EXERCISE: Without the pictures, write the listing below out again, line for line.

◆ ◆ ◆

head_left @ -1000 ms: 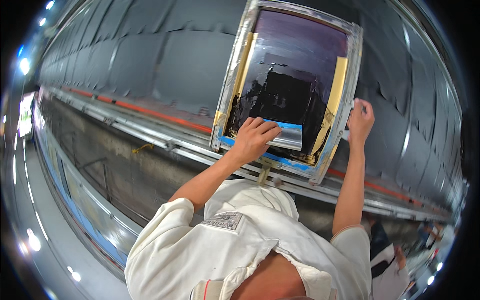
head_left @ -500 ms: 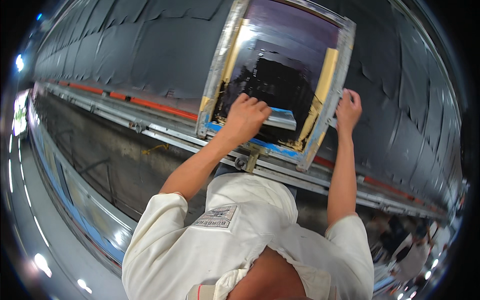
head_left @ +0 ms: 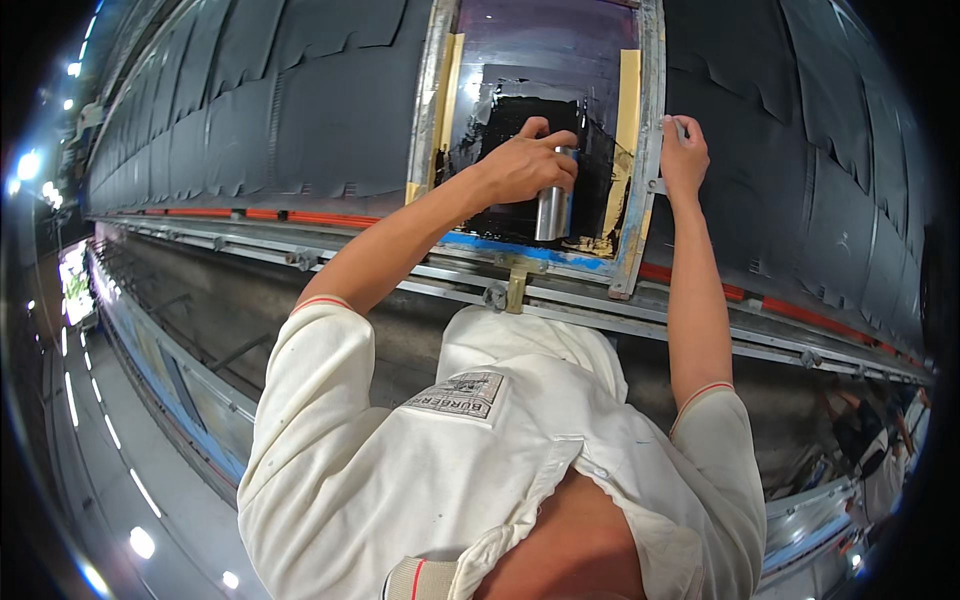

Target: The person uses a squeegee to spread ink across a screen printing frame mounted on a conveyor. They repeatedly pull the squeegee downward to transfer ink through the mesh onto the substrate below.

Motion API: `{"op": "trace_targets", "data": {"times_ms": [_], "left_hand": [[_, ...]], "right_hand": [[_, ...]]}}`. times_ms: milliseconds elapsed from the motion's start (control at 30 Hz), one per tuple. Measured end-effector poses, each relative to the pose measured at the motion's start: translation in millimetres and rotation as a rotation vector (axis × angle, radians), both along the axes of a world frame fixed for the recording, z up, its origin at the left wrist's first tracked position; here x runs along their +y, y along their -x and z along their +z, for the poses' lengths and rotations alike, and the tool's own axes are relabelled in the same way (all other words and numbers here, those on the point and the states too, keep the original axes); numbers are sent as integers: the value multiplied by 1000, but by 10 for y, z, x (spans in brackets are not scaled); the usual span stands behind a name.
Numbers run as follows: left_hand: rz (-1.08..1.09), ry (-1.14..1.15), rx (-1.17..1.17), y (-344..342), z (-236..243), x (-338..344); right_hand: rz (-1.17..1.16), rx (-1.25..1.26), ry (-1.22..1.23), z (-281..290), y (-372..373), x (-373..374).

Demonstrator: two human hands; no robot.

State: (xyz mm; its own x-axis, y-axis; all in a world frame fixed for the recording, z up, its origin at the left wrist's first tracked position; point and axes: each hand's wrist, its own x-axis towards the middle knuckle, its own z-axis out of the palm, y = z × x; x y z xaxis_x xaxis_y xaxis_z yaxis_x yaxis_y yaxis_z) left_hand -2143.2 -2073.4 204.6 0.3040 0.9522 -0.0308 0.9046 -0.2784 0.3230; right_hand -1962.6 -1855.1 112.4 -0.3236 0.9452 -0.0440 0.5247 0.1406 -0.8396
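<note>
The left hand (head_left: 525, 165) has its fingers closed around a small metal cylinder (head_left: 553, 205), which looks like a shiny silver can or roller standing upright; what is inside it cannot be seen. The cylinder is held against the lower part of a printing screen (head_left: 545, 130), near its middle and a little to the right. The screen sits in a metal frame (head_left: 650, 150) with grey, stained rails, and the right hand (head_left: 683, 155) holds the right rail of this frame, with the fingers curled on its edge. Inside the frame there is a wet, glossy black area, most likely ink, which covers the centre of the mesh, while the upper part of the mesh looks dark purple. Yellowish tape strips (head_left: 628, 110) run along the left and right inner sides, and a blue tape strip (head_left: 520, 250) runs along the bottom side. The frame lies on a long table (head_left: 300, 130) covered with rows of dark grey cloth pieces placed one beside another. Along the near edge of the table there is a metal rail (head_left: 400, 270) with an orange stripe and small clamps. Below it, a grey floor with reflections of ceiling lamps is visible at the left side. The person wears a white short-sleeved shirt (head_left: 450, 460) with a printed patch on the chest.
</note>
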Motion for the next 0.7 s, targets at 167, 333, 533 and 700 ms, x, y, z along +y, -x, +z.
{"op": "trace_targets", "data": {"times_ms": [167, 333, 533, 700], "left_hand": [[722, 182, -119, 86, 260, -802], [1415, 217, -267, 19, 172, -1530], [1580, 277, -211, -80, 60, -1508], [1630, 276, -81, -308, -36, -1333]], "right_hand": [[21, 36, 26, -60, 18, 12], [37, 49, 87, -44, 56, -10], [44, 107, 113, -68, -16, 5], [36, 105, 145, -24, -17, 1]]}}
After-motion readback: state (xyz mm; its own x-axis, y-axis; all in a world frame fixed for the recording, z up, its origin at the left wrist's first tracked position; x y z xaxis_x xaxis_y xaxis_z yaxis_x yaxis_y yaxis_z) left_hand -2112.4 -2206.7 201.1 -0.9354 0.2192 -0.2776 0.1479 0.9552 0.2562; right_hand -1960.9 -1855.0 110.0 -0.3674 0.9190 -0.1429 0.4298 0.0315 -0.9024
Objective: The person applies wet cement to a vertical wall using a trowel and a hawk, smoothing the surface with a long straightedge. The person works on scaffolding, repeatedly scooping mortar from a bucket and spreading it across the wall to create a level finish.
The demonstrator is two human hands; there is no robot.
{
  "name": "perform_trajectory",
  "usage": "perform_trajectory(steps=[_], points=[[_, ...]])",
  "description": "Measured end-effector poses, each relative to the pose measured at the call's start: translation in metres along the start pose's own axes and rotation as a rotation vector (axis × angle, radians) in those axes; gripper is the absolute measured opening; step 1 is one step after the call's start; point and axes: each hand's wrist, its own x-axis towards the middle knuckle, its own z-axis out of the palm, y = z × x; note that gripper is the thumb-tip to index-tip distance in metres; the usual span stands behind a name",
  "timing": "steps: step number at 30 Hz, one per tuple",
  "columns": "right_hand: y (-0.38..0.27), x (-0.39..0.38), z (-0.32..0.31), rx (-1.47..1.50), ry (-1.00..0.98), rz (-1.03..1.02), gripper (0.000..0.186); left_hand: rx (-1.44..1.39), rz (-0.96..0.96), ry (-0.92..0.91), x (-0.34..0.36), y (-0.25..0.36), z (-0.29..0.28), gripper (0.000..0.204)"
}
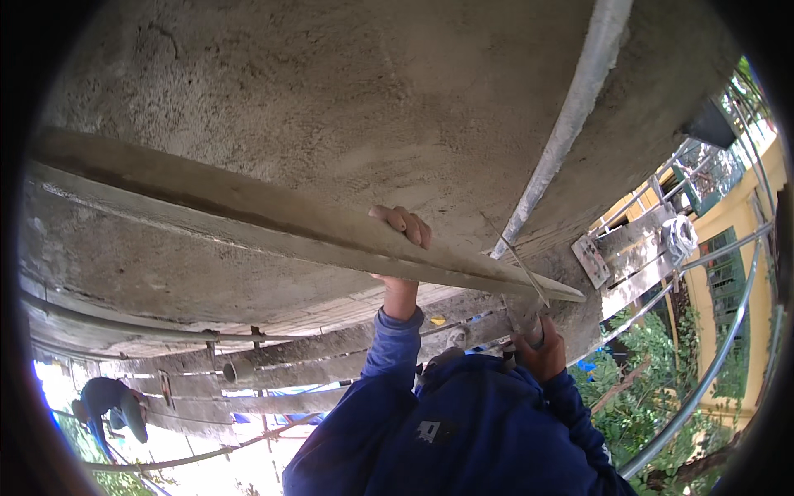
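The left hand [403, 226] has its fingers wrapped tight around a long bar [248, 212]; the right hand [542, 350], lower and to the right, has its fingers closed on a thin-edged tool [524, 314]; above the left fingers is a rough grey wall [289, 99]; a pole [571, 124] slants up to their right; far to their left, a co-worker [112, 401] bends over.

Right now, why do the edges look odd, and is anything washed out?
Head view: the fisheye lens likely bends the metal pipe at lower right; the corners are black; the lower left glares white, while the long bar and wall sit in duller light.
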Motion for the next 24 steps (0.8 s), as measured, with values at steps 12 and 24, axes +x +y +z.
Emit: perform_trajectory(steps=[12,24], points=[[-0.002,-0.03,-0.001,0.159,0.171,0.155,0.034,-0.085,-0.117,-0.154,0.046,-0.026,0.046,0.036],[0.085,-0.066,0.019,0.216,0.17,0.463,0.05,-0.017,-0.206,-0.524,0.055,-0.036,0.045,0.029]])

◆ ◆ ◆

TASK RESPONSE:
head_left @ -1000 ms: 
head_left @ -500 ms: 
head_left @ +0 ms: 

Target: The person uses a squeegee to spread ink across a screen printing frame mounted on a conveyor. They repeatedly pull the squeegee downward to transfer ink through the mesh onto the substrate below.

Motion API: `{"op": "trace_targets", "data": {"times_ms": [_], "left_hand": [[_, ...]], "right_hand": [[_, ...]]}}`. times_ms: milliseconds elapsed from the motion's start (control at 30 Hz), one per tuple. Measured end-effector poses, each relative to the pose measured at the motion's start: translation in millimetres and rotation as a rotation vector (axis × angle, radians), both along the axes of a world frame fixed for the recording, z up, its origin at the left wrist's first tracked position; here x runs along their +y, y along their -x and z along their +z, for the poses' lengths and rotations alike, and the tool's own axes are relabelled in the same way (all other words and numbers here, those on the point and the states too, keep the original axes); numbers are sent as integers: the value multiplied by 1000, but by 10 for y, z, x (spans in brackets are not scaled); the usual span stands behind a name.
Numbers run as follows: left_hand: rz (-1.08..1.09), ry (-1.14..1.15), rx (-1.17..1.17), y (-344..342), z (-236..243), x (-338..344); right_hand: rz (-1.17..1.16), rx (-1.25..1.26), ry (-1.22..1.23), z (-281..290), y (-372..373), x (-373..374).

Demonstrator: two human hands; no robot.

State: (xyz mm; its own x-axis, y-axis; all in a world frame fixed for the recording, z up, its origin at the left wrist's first tracked position; point and axes: each hand's wrist, its own x-axis towards the middle knuckle, its own z-axis out of the palm, y = z × x; x y z xaxis_x xaxis_y xaxis_z yaxis_x yaxis_y yaxis_z) left_hand -2143.2 -2073.4 204.6 0.3040 0.9522 -0.0308 0.9046 -0.2784 0.3230; right_hand -1962.6 -1855.1 112.4 -0.3236 0.9452 -0.0440 0.5247 0.1406 -0.8396
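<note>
The left hand (head_left: 525, 165) has its fingers closed around a small metal cylinder (head_left: 553, 205), which looks like a shiny silver can or roller standing upright; what is inside it cannot be seen. The cylinder is held against the lower part of a printing screen (head_left: 545, 130), near its middle and a little to the right. The screen sits in a metal frame (head_left: 650, 150) with grey, stained rails, and the right hand (head_left: 683, 155) holds the right rail of this frame, with the fingers curled on its edge. Inside the frame there is a wet, glossy black area, most likely ink, which covers the centre of the mesh, while the upper part of the mesh looks dark purple. Yellowish tape strips (head_left: 628, 110) run along the left and right inner sides, and a blue tape strip (head_left: 520, 250) runs along the bottom side. The frame lies on a long table (head_left: 300, 130) covered with rows of dark grey cloth pieces placed one beside another. Along the near edge of the table there is a metal rail (head_left: 400, 270) with an orange stripe and small clamps. Below it, a grey floor with reflections of ceiling lamps is visible at the left side. The person wears a white short-sleeved shirt (head_left: 450, 460) with a printed patch on the chest.
</note>
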Motion for the next 0.7 s, targets at 167, 333, 533 and 700 ms, x, y, z along +y, -x, +z.
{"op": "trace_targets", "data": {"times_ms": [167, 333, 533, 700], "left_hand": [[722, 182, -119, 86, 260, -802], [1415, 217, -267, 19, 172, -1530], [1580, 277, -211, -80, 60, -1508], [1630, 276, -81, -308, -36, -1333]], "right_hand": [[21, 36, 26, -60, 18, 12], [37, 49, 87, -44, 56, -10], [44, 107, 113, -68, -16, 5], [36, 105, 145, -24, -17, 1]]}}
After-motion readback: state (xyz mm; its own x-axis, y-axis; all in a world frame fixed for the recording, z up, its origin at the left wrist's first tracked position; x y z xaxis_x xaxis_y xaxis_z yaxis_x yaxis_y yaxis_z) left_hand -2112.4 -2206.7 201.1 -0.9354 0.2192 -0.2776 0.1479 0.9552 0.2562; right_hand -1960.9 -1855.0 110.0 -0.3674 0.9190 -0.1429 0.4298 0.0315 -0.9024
Objective: The person applies wet cement to a vertical wall using a trowel and a hawk, smoothing the surface with a long straightedge. The person works on scaffolding, repeatedly scooping mortar from a bucket and spreading it across the wall to create a level finish.
The demonstrator is two human hands; there is no robot.
{
  "name": "perform_trajectory",
  "usage": "perform_trajectory(steps=[_], points=[[_, ...]])",
  "description": "Measured end-effector poses, each relative to the pose measured at the call's start: translation in metres along the start pose's own axes and rotation as a rotation vector (axis × angle, radians) in those axes; gripper is the absolute measured opening; step 1 is one step after the call's start; point and axes: each hand's wrist, its own x-axis towards the middle knuckle, its own z-axis out of the palm, y = z × x; note that gripper is the thumb-tip to index-tip distance in metres; the usual span stands behind a name",
  "timing": "steps: step number at 30 Hz, one per tuple",
  "columns": "right_hand: y (-0.38..0.27), x (-0.39..0.38), z (-0.32..0.31), rx (-1.47..1.50), ry (-1.00..0.98), rz (-1.03..1.02), gripper (0.000..0.186); left_hand: rx (-1.44..1.39), rz (-0.96..0.96), ry (-0.92..0.91), x (-0.34..0.36), y (-0.25..0.36), z (-0.29..0.28), gripper (0.000..0.204)"
}
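The left hand [403, 226] has its fingers wrapped tight around a long bar [248, 212]; the right hand [542, 350], lower and to the right, has its fingers closed on a thin-edged tool [524, 314]; above the left fingers is a rough grey wall [289, 99]; a pole [571, 124] slants up to their right; far to their left, a co-worker [112, 401] bends over.

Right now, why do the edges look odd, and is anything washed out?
Head view: the fisheye lens likely bends the metal pipe at lower right; the corners are black; the lower left glares white, while the long bar and wall sit in duller light.
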Motion for the next 24 steps (0.8 s), as measured, with values at steps 12 and 24, axes +x +y +z.
Emit: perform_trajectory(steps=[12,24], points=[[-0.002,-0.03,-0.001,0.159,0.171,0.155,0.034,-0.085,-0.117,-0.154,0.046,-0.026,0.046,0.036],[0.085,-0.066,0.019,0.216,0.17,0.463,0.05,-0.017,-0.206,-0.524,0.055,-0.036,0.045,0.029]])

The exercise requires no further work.